Say how many lines below have "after" in them, giving the number alone.

*** Data to process ***

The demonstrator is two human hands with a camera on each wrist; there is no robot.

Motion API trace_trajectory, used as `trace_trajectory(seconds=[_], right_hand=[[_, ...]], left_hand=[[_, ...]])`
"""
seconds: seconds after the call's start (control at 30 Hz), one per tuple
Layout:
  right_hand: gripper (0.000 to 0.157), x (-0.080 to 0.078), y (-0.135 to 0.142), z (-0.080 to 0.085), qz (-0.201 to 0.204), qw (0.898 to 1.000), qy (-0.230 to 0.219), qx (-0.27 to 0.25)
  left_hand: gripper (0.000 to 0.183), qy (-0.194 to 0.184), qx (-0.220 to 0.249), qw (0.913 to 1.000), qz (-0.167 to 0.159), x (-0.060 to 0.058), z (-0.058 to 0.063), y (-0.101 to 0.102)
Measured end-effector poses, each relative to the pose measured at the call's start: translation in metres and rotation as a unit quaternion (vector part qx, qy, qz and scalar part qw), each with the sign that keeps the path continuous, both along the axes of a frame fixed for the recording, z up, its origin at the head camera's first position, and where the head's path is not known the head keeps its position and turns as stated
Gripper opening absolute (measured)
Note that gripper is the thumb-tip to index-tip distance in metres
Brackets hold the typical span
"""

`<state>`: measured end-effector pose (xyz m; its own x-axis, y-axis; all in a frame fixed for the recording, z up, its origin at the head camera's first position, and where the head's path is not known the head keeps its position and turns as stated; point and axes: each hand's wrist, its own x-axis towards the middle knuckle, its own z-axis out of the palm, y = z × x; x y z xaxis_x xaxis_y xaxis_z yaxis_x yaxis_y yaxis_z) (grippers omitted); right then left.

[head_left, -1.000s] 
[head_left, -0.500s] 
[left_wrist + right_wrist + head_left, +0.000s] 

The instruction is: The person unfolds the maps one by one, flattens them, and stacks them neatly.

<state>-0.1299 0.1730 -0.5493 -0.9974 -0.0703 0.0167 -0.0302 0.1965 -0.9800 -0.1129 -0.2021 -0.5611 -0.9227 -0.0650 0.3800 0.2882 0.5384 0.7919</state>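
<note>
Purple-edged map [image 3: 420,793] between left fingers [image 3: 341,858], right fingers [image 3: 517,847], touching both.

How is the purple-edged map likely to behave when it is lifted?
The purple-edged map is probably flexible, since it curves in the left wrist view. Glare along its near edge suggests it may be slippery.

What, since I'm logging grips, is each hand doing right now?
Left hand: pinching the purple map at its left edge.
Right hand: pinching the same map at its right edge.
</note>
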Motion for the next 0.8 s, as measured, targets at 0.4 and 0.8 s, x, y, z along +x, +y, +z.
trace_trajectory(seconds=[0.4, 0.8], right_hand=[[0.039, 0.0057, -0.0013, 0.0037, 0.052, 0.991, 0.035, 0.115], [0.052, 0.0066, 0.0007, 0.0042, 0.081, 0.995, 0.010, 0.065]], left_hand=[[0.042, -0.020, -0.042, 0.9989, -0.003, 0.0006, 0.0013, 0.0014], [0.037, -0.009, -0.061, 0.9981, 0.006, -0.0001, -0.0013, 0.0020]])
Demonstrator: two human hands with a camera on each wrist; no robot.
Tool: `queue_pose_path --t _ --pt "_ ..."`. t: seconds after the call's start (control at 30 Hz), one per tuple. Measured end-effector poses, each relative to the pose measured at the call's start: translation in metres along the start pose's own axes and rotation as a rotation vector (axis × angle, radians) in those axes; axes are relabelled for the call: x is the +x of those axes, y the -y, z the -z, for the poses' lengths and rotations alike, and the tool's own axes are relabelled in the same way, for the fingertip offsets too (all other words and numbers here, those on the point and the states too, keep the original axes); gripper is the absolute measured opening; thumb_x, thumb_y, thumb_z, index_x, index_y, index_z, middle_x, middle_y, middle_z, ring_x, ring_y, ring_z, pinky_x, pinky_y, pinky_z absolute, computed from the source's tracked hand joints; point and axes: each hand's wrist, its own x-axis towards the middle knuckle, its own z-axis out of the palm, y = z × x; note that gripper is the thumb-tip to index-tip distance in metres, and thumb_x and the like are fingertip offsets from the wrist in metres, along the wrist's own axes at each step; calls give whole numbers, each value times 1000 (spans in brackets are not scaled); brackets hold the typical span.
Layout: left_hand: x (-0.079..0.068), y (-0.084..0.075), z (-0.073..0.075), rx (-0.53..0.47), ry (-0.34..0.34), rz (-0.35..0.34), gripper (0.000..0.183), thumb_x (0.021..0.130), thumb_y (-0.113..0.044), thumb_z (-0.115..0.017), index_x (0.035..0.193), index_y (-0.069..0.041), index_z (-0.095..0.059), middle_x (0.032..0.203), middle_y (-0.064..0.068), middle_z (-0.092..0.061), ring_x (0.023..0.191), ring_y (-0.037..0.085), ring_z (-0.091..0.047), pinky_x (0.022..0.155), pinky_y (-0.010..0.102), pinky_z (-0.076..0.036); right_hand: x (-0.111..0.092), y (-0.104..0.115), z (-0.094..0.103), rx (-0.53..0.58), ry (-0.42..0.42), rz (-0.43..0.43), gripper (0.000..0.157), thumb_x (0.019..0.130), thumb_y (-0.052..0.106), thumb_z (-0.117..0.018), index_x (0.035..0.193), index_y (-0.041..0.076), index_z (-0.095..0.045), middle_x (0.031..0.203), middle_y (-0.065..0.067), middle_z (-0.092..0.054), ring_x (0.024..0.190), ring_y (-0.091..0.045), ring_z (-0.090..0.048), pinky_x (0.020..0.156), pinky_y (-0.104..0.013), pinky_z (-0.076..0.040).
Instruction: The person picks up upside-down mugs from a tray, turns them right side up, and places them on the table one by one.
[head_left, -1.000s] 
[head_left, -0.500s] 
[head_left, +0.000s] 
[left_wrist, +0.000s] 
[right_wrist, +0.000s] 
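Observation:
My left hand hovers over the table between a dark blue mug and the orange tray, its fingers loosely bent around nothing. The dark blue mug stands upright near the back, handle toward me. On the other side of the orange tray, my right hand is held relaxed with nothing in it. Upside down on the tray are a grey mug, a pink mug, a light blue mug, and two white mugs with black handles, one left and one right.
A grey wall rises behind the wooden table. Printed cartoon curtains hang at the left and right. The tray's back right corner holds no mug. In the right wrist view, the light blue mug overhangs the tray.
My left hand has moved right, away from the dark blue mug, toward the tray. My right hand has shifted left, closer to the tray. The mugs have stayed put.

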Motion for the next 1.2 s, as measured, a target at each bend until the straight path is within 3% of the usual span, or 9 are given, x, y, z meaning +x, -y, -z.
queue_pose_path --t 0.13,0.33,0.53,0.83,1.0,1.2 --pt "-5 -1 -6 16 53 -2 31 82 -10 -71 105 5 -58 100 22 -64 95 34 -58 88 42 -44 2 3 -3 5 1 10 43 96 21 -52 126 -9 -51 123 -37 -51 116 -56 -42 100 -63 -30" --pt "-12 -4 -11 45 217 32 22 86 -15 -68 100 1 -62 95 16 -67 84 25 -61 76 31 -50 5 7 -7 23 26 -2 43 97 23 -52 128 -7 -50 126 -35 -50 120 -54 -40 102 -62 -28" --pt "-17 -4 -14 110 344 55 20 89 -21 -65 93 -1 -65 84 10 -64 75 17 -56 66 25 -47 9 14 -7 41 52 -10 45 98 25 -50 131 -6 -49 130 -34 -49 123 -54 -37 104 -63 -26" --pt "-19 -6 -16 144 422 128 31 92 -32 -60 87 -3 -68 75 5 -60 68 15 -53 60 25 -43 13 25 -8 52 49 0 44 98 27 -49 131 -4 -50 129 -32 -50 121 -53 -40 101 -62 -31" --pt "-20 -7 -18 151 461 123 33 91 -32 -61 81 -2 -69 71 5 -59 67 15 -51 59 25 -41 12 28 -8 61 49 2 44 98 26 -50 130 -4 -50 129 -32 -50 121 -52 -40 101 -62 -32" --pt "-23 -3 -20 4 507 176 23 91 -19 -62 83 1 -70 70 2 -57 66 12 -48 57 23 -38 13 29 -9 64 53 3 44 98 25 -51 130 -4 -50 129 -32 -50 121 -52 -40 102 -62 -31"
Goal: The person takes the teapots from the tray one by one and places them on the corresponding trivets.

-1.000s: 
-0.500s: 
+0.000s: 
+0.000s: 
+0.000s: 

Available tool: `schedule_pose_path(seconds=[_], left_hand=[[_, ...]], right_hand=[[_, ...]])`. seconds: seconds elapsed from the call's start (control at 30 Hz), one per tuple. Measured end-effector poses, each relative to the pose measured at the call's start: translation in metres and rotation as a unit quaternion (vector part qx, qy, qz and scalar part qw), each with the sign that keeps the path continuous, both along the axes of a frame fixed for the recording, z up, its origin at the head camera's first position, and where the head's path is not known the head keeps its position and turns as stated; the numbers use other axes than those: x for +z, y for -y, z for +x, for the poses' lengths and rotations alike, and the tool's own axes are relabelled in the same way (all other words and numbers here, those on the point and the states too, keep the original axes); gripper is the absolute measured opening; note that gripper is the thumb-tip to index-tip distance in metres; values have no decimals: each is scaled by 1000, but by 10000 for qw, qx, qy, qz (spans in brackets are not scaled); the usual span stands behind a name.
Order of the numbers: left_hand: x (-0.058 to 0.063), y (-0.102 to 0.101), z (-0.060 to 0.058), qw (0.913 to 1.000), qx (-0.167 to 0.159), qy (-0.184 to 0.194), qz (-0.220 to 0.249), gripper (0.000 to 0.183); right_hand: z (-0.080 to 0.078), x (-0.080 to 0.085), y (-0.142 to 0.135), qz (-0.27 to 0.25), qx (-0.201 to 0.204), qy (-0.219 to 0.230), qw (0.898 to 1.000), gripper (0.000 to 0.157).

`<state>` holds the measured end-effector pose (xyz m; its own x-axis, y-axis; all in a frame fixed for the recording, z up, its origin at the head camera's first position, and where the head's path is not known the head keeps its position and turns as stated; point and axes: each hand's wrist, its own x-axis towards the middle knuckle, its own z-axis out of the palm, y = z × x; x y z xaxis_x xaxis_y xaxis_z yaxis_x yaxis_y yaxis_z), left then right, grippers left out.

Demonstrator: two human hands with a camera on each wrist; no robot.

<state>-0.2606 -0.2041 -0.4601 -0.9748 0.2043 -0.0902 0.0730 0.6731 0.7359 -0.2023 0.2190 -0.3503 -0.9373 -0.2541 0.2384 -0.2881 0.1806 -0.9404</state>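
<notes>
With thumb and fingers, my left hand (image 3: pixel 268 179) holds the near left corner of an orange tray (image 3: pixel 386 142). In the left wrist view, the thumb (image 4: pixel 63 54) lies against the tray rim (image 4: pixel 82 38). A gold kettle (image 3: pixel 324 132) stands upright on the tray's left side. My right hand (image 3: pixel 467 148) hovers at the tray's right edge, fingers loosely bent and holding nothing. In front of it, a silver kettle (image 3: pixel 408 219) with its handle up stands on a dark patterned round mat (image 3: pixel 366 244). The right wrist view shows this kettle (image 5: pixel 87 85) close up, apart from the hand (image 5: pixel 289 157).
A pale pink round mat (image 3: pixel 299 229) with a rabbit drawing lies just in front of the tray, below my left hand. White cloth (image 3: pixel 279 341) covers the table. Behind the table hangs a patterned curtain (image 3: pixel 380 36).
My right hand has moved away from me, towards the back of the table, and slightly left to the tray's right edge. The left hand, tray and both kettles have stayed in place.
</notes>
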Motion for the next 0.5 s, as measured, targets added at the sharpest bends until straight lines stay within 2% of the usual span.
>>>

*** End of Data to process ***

### Your response
2